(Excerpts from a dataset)
□ □ □ □ □

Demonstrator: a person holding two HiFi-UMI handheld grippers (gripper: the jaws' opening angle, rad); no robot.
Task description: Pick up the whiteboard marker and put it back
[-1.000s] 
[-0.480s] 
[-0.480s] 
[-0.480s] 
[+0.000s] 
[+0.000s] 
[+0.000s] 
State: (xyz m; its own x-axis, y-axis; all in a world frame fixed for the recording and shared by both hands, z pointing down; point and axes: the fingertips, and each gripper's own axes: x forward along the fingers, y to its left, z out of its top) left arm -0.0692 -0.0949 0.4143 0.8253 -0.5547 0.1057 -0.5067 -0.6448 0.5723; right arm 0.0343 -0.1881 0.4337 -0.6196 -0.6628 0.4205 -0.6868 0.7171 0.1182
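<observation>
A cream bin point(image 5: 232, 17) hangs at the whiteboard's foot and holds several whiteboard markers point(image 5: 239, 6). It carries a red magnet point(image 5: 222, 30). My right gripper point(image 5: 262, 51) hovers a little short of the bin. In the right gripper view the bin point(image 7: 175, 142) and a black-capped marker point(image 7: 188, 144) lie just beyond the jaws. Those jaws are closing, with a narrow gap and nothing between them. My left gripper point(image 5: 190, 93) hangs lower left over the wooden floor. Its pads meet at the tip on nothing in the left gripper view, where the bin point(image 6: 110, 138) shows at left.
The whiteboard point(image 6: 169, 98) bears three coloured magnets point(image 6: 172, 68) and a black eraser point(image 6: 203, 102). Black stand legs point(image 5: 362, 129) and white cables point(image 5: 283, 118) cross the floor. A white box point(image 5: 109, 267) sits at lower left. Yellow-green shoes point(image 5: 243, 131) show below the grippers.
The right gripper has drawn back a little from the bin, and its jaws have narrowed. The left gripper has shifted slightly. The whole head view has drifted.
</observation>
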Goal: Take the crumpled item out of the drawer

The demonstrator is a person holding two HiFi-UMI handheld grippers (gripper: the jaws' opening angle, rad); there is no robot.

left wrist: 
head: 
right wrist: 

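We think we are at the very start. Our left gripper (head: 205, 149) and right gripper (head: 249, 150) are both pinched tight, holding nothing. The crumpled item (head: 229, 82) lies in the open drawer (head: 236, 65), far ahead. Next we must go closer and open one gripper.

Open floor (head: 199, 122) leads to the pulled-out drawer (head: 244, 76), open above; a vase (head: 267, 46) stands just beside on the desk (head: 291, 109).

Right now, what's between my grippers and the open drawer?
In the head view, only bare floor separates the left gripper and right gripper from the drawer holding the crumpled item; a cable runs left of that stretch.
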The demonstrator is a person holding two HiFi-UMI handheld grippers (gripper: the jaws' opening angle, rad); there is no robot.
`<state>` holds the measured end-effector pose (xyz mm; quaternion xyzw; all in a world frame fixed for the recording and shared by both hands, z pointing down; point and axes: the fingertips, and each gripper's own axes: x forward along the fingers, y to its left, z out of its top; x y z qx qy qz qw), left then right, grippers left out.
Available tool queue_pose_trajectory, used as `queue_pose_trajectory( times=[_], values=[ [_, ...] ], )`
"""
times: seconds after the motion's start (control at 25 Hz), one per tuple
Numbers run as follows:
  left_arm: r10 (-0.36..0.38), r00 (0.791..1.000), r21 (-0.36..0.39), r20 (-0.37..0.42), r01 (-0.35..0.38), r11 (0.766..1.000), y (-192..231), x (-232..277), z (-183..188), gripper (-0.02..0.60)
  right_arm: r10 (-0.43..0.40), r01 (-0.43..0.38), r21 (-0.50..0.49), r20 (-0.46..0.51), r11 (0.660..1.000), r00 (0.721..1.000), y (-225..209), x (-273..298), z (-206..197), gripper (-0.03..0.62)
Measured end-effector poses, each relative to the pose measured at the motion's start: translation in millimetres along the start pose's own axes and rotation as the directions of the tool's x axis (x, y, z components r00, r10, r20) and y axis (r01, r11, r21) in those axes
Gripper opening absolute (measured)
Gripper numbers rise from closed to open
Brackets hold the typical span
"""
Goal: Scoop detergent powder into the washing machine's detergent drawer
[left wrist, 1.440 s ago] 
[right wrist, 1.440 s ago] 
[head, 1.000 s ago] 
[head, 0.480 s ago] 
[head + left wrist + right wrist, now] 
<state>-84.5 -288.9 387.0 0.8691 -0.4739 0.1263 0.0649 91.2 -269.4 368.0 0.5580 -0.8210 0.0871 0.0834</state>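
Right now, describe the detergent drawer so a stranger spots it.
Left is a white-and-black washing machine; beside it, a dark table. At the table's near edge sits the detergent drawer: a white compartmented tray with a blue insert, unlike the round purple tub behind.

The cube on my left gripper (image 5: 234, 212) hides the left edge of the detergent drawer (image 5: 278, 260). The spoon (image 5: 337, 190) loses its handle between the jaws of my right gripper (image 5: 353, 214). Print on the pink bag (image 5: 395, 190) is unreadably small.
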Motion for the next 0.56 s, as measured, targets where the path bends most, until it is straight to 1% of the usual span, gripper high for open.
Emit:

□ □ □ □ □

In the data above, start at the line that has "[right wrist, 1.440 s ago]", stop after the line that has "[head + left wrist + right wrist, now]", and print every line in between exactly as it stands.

[right wrist, 1.440 s ago] 
[head, 1.000 s ago] 
[head, 0.480 s ago] 
[head + left wrist + right wrist, now] 

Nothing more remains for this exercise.